Jim and Greg get back into serious critic mode to review two important new releases. First up is Just Like the Fambly Cat by indie rock group Grandaddy. This is the fourth and final album for the Californians, as singer/songwriter Jason Lytle decided to dissolve the band during the making of this record in favor of a simpler life. The conflict between modernity and nature has been a major theme in all of Lytle’s songwriting. A key to understanding this is the band’s hometown of Modesto—while it is surrounded by the beautiful Northern California landscape, the city is also a victim of homogenized, suburban sprawl. (Its motto even boasts Modesto as the city of Water, Wealth, Contentment and Health Modesto also has an eerie connection to two of the most infamous crimes in recent times: Both Lacey Peterson and Chandra Levy hail from he city. So, Jim and Greg understand why Lytle might want to leave. And they both agree that this album is a beautiful note to go out on. Just Like the Fambly Cat gets two Buy Its.

10,000 Days Tool

10,000 Days

On a completely different note, progressive metal band Tool also has a new album out. 10,000 Days is the band’s fourth album, and it debuted at number one on the Billboard Chart. Tool’s commercial success is surprising considering the band’s lack of self-promotion: They rarely get radio or MTV play, seldom do interviews, and perform practically in darkness. They are almost anonymous, yet have a huge cult following. Jim and Greg imagine this is because of the band’s progressive rock vibe. They appeal to fans (especially teenagers) who love complete albums and desire to spend hours and hours mulling over one band’s work. But, Jim points out, unlike prog rock groups like Rush and Genesis, Tool’s music is lacking hooks. It’s nü-metal side kind of ruins the package for Jim and Greg. Therefore, despite the fun 3-D packaging, 10,000 Days only gets a Trash It from Greg and an reticent Burn It from Jim.

Jim

The opportunity to play Desert Island DJ goes to Jim this week. Inspired by his discussion with Eddie Argos from Art Brut, Jim chooses a song by Jonathan Richman and the Modern Lovers to add to the Desert Island Jukebox.

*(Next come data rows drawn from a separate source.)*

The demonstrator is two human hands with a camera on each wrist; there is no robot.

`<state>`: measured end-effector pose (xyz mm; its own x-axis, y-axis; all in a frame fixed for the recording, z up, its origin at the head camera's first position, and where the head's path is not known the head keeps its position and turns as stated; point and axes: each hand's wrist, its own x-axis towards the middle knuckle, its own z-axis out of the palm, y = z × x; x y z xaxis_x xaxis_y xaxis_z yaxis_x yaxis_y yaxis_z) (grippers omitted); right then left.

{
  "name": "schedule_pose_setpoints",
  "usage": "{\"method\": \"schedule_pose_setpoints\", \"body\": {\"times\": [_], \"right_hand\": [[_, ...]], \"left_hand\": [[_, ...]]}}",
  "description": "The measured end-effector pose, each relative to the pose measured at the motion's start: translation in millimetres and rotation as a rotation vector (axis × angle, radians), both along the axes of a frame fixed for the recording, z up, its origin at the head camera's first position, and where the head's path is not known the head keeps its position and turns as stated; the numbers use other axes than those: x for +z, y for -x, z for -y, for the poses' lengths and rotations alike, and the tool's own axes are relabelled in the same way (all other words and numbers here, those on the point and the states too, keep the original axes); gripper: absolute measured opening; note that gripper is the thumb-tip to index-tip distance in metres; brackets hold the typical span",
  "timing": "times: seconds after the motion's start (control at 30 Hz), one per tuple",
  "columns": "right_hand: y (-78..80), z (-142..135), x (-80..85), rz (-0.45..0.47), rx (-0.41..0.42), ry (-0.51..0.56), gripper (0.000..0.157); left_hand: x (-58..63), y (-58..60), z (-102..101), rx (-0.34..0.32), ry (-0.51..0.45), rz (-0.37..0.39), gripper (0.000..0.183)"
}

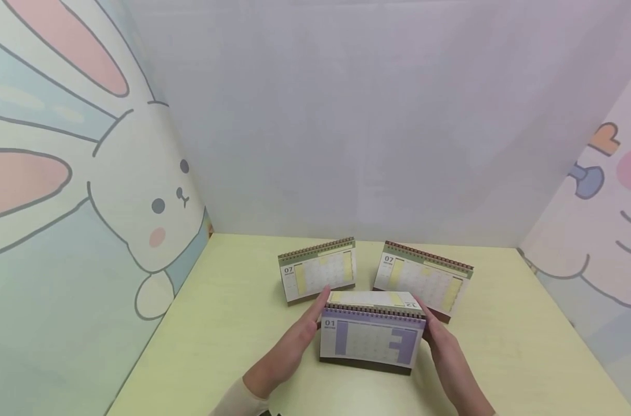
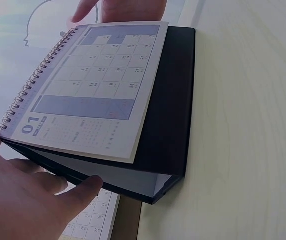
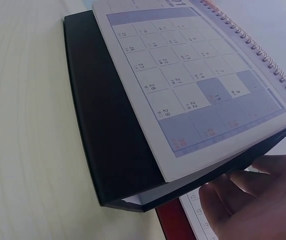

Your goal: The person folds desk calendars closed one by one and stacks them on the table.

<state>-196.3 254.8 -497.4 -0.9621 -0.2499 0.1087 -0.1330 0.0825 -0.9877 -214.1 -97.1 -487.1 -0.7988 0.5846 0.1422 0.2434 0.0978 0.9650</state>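
A purple desk calendar (image 1: 370,341) stands tent-shaped in front of me, its 01 page facing me and its spiral binding along the top. My left hand (image 1: 289,349) holds its left side edge. In the left wrist view, the fingers (image 2: 35,180) bend along that edge of the dark stand (image 2: 170,110). At the opposite side, my right hand (image 1: 448,358) holds the right edge. The right wrist view has its fingers (image 3: 230,192) curled against the stand's side and back. Part of each hand is hidden behind the calendar in the head view.
Behind are two green-topped desk calendars showing 07, one at the back left (image 1: 318,271) and one at the back right (image 1: 425,277). The front calendar overlaps the right one in view. A pale yellow table (image 1: 222,323) meets a plain back wall (image 1: 367,127) and cartoon-printed side panels (image 1: 138,167).
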Motion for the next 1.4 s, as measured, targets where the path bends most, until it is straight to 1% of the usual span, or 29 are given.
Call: {"method": "schedule_pose_setpoints", "body": {"times": [0.27, 0.37, 0.53, 0.9, 1.07, 1.23, 1.4], "right_hand": [[2.2, 0.2, 2.0, 0.02, 0.05, 0.036, 0.059], [2.5, 0.7, 1.7, 0.019, 0.045, 0.038, 0.059], [3.6, 2.6, 2.2, 0.02, 0.031, 0.058, 0.059], [3.2, 3.8, 3.9, 0.016, 0.068, 0.099, 0.058], [2.5, 3.7, 1.6, -0.007, 0.085, 0.117, 0.057], [3.3, 4.4, 1.6, -0.023, 0.093, 0.137, 0.058], [3.2, 3.5, 2.0, -0.047, 0.117, 0.155, 0.058]], "left_hand": [[-2.6, 0.0, 0.7, -0.006, -0.021, -0.014, 0.057], [-2.0, 0.2, 0.4, -0.008, -0.016, -0.005, 0.057], [-0.6, 0.2, -0.2, -0.009, -0.012, -0.012, 0.056], [1.9, -0.7, -1.4, -0.005, -0.009, 0.01, 0.057], [2.3, -0.5, -2.0, -0.007, -0.009, 0.008, 0.057], [-1.2, 2.1, -2.2, -0.006, -0.001, 0.02, 0.057], [-4.3, 3.3, -1.9, -0.017, -0.05, 0.009, 0.059]]}}
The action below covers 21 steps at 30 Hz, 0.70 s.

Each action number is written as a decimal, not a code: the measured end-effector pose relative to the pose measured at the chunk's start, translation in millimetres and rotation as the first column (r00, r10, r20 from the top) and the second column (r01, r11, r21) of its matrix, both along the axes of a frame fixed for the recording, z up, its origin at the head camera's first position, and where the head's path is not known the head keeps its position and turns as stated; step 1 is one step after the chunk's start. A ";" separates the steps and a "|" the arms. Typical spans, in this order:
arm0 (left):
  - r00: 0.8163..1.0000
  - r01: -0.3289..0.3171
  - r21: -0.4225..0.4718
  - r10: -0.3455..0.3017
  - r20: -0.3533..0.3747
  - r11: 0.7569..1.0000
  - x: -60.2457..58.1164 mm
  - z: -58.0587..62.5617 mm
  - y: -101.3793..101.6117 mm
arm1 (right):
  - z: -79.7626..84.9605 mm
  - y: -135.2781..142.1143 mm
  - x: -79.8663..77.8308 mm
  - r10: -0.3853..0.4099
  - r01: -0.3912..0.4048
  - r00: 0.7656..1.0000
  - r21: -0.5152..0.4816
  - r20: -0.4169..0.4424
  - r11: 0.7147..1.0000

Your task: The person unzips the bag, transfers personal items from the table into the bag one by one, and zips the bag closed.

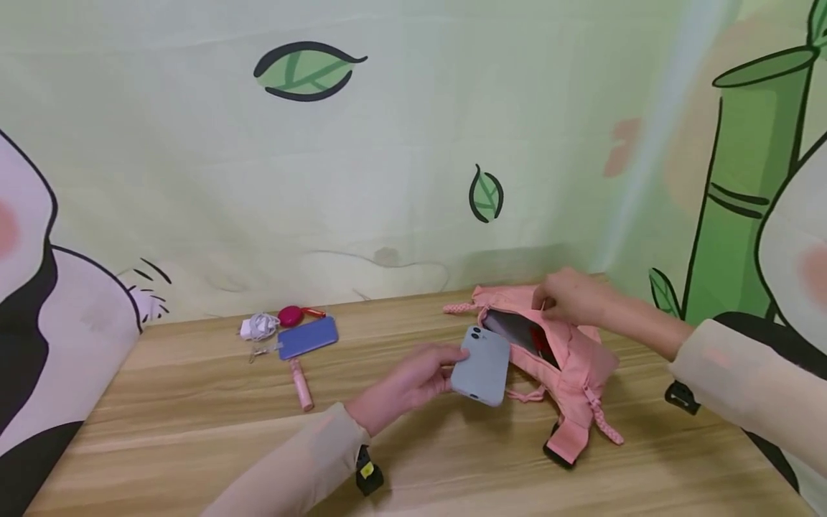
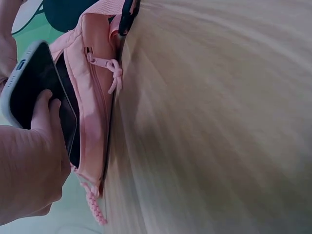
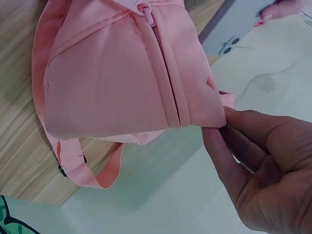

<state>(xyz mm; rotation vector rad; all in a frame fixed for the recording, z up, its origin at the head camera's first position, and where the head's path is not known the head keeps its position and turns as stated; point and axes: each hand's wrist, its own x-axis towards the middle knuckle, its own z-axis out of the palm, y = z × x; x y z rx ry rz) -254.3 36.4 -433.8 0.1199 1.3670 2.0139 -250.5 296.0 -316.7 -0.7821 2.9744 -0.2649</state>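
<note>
Between its thumb and fingers my left hand (image 1: pixel 416 377) holds a smartphone (image 1: pixel 481 366) in a pale blue-grey case, camera side up in the head view. Its dark screen faces the left wrist camera, with fingertips against it. The phone is beside the mouth of a pink waist bag (image 1: pixel 584 359), whose main zip is open on a dark lining. Something red shows inside; what it is I cannot tell. At the bag's far edge my right hand (image 1: pixel 575 298) pinches the pink fabric, seen closely in the right wrist view (image 3: pixel 273 161).
Left on the wooden table (image 1: pixel 213 445) lie a white charger with cable (image 1: pixel 260 327), a round red case (image 1: pixel 291 316), a blue card holder (image 1: pixel 308 338) with a metal clip, and a pink tube (image 1: pixel 301 385). A printed cloth (image 1: pixel 400 143) hangs behind.
</note>
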 end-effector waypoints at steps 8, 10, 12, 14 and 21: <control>0.994 -0.020 0.097 0.009 0.112 0.995 -19.4 8.8 24.4 | 0.1 -2.3 -2.1 0.009 -0.009 1.000 -0.007 0.013 1.000; 0.992 -0.036 0.119 0.021 0.122 0.992 -24.0 9.5 31.3 | -0.7 -2.1 -3.2 0.017 -0.017 1.000 -0.010 0.010 1.000; 0.990 -0.049 0.144 0.030 0.135 0.988 -28.5 9.7 38.1 | -1.4 -1.9 -4.0 0.022 -0.022 1.000 -0.013 0.011 1.000; 0.985 -0.075 0.159 0.048 0.168 0.984 -32.9 9.3 45.3 | -1.8 -1.9 -4.4 0.025 -0.025 1.000 -0.015 0.010 1.000; 0.967 -0.151 0.171 0.110 0.228 0.974 -34.9 10.0 73.9 | -1.2 -7.5 -3.3 0.001 0.000 0.999 -0.032 0.040 0.999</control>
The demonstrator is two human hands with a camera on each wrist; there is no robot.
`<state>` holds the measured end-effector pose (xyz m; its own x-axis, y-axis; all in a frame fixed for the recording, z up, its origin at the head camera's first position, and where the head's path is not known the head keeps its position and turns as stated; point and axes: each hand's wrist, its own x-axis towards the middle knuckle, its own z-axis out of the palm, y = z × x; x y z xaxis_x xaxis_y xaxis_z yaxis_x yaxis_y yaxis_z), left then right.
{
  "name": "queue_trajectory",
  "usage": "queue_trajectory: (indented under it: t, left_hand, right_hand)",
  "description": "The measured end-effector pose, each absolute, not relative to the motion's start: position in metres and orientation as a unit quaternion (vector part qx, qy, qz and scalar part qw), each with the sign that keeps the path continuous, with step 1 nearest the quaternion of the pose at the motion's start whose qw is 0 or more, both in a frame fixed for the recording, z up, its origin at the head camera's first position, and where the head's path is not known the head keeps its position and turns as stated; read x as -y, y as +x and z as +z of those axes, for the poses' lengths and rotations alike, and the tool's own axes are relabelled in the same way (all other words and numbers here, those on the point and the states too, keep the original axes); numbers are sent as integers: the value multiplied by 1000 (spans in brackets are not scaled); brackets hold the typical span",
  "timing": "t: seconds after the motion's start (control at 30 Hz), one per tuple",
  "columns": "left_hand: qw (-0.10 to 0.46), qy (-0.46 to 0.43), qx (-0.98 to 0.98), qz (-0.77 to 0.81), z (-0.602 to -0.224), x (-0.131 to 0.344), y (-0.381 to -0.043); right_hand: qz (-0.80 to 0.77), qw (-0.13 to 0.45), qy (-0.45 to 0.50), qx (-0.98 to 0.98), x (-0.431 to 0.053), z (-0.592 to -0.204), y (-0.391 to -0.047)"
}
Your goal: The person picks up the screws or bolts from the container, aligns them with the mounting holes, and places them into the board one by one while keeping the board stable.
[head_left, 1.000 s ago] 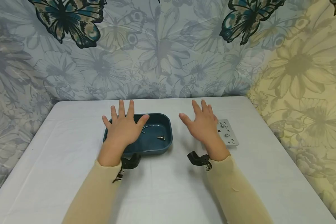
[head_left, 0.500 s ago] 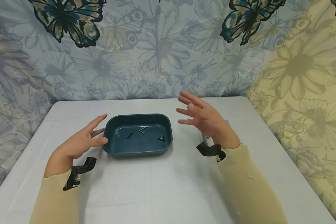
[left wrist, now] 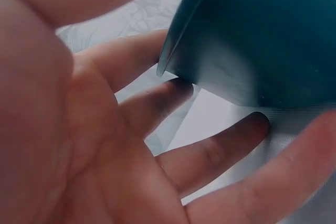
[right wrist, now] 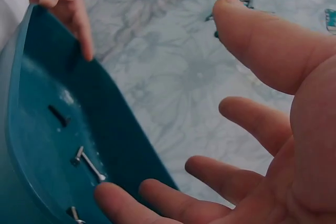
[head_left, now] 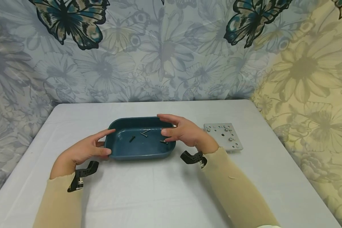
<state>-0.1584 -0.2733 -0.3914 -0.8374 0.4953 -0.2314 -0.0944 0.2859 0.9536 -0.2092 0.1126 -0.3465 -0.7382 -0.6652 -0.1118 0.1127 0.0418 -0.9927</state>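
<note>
A dark teal tray point(head_left: 139, 148) lies on the white table, with several small screws point(head_left: 143, 134) inside. My left hand point(head_left: 85, 148) is at the tray's left end, thumb near the front corner and a finger on the rim. In the left wrist view, the fingers point(left wrist: 210, 161) reach fairly straight toward the tray wall point(left wrist: 181, 35), fingertips right at its lower edge. My right hand point(head_left: 185, 131) hovers over the tray's right end with fingers spread and nothing held. The right wrist view shows its fingertips point(right wrist: 113, 198) overlapping the tray's near end, with a dark screw point(right wrist: 59, 115) beyond.
Right of the tray lies a grey metal plate point(head_left: 223, 137) with holes and a few screws in it. A floral butterfly-print cloth point(head_left: 165, 57) hangs behind the table point(head_left: 148, 196). Each wrist wears a black camera mount point(head_left: 86, 171).
Both hands were held spread over the table. The left swung out to the tray's left end and came onto its rim; the right turned, then moved left and down over the tray's right end.
</note>
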Motion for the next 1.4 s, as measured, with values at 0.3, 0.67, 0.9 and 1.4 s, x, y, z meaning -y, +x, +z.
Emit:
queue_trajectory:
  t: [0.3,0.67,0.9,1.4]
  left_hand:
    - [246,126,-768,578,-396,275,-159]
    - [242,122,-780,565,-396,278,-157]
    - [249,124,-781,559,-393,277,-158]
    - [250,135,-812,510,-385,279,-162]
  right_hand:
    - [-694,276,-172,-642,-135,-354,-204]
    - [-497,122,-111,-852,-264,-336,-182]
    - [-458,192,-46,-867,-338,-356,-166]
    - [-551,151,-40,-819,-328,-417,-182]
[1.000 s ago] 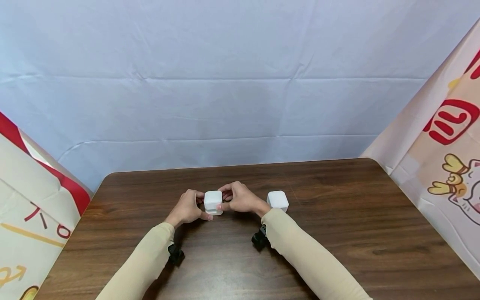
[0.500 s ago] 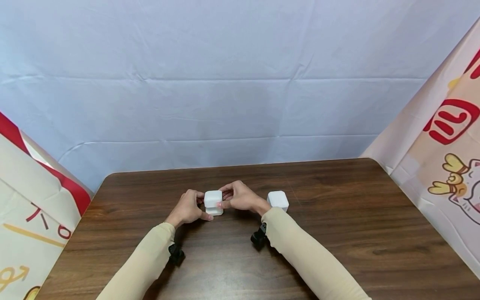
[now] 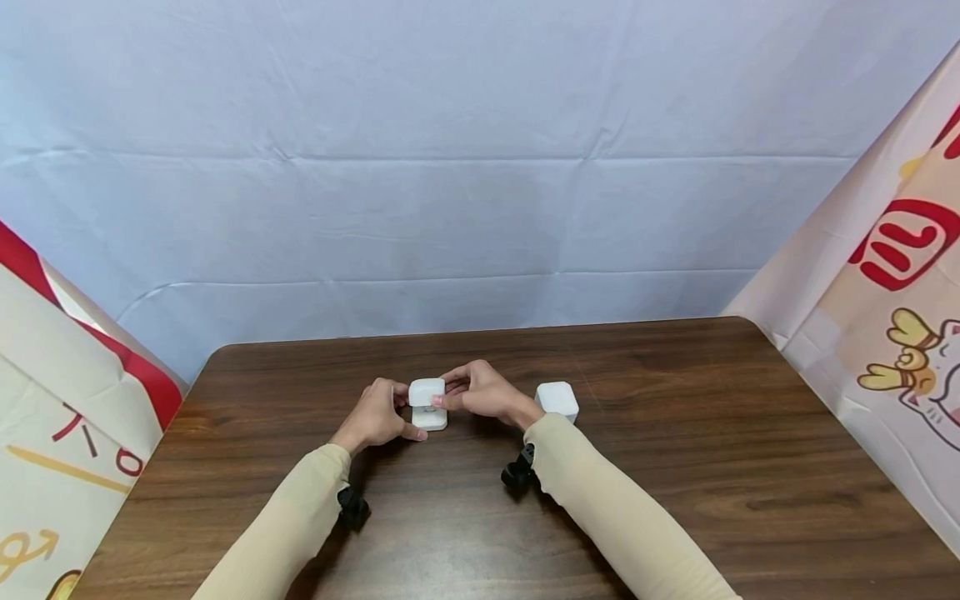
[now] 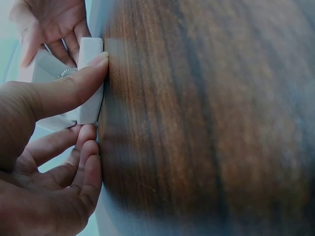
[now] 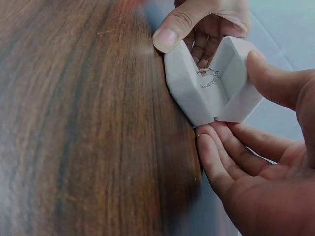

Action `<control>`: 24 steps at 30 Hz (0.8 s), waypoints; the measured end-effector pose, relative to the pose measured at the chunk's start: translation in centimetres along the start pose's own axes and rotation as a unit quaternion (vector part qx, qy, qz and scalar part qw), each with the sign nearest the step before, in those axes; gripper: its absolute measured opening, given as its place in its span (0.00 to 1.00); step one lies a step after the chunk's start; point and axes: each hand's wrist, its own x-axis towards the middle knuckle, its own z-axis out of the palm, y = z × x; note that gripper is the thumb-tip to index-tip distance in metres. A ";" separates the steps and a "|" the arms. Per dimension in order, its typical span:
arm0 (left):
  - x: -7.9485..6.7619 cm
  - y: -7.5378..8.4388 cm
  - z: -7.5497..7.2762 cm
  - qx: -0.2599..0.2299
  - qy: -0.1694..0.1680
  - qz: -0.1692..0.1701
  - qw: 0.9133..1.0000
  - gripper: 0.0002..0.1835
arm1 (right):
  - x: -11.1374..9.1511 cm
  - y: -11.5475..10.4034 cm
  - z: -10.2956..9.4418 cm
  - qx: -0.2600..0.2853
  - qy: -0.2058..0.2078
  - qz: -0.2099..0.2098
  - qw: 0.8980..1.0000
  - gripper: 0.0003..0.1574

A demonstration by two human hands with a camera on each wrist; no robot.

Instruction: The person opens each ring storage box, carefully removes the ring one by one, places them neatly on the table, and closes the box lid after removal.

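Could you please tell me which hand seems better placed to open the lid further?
Probably the right hand: its thumb is on the lid, while the left hand holds the base.

White Box (image 5: 184, 91) Opens Wider

We now see the lid (image 3: 426, 390) tipped up and back toward the far side, where a second ago only a narrow gap parted it from the base (image 3: 430, 419). The right hand's thumb (image 3: 438, 402) has risen with it, on the lid's right. The gap on the near side has widened, and inside, a ring (image 5: 209, 77) has come into our view.
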 end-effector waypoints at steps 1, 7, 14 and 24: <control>0.0 0.0 0.0 0.000 0.000 0.000 1.000 0.20 | 0.0 0.0 0.0 0.003 0.001 0.001 1.000 0.30; 0.0 0.0 0.0 -0.004 -0.003 -0.003 1.000 0.19 | -0.1 0.0 0.1 0.005 0.011 0.003 1.000 0.30; -0.1 0.1 -0.1 0.001 -0.004 -0.004 1.000 0.20 | -0.1 0.1 0.0 0.008 0.022 0.010 1.000 0.31; 0.1 0.0 -0.1 -0.008 -0.005 -0.006 1.000 0.20 | 0.2 0.1 0.0 0.020 0.039 0.035 0.998 0.31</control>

The Modern Lovers, who were hugely influenced by the Velvet Underground, would all go on to be a part of great projects: David Robinson started drumming for The Cars, Jerry Harrison played keyboards with Talking Heads, and Ernie Brooks went on to play with a number of bands, including Rhys Chatham’s guitar army ( discussed a few weeks ago). Richman took some bizarre turns, promising to only play music fit for a baby’s ear, but the band’s 1976 self-titled debut remains a masterpiece, according to Jim. He understands why Argos was so inspired by Richman’s songwriting. Both men salute the everyman dweeb who struggles with getting girls and respect. While Roadrunner is perhaps the band’s best known song, Jim decides to go with She Cracked as this week’s DIJ pick.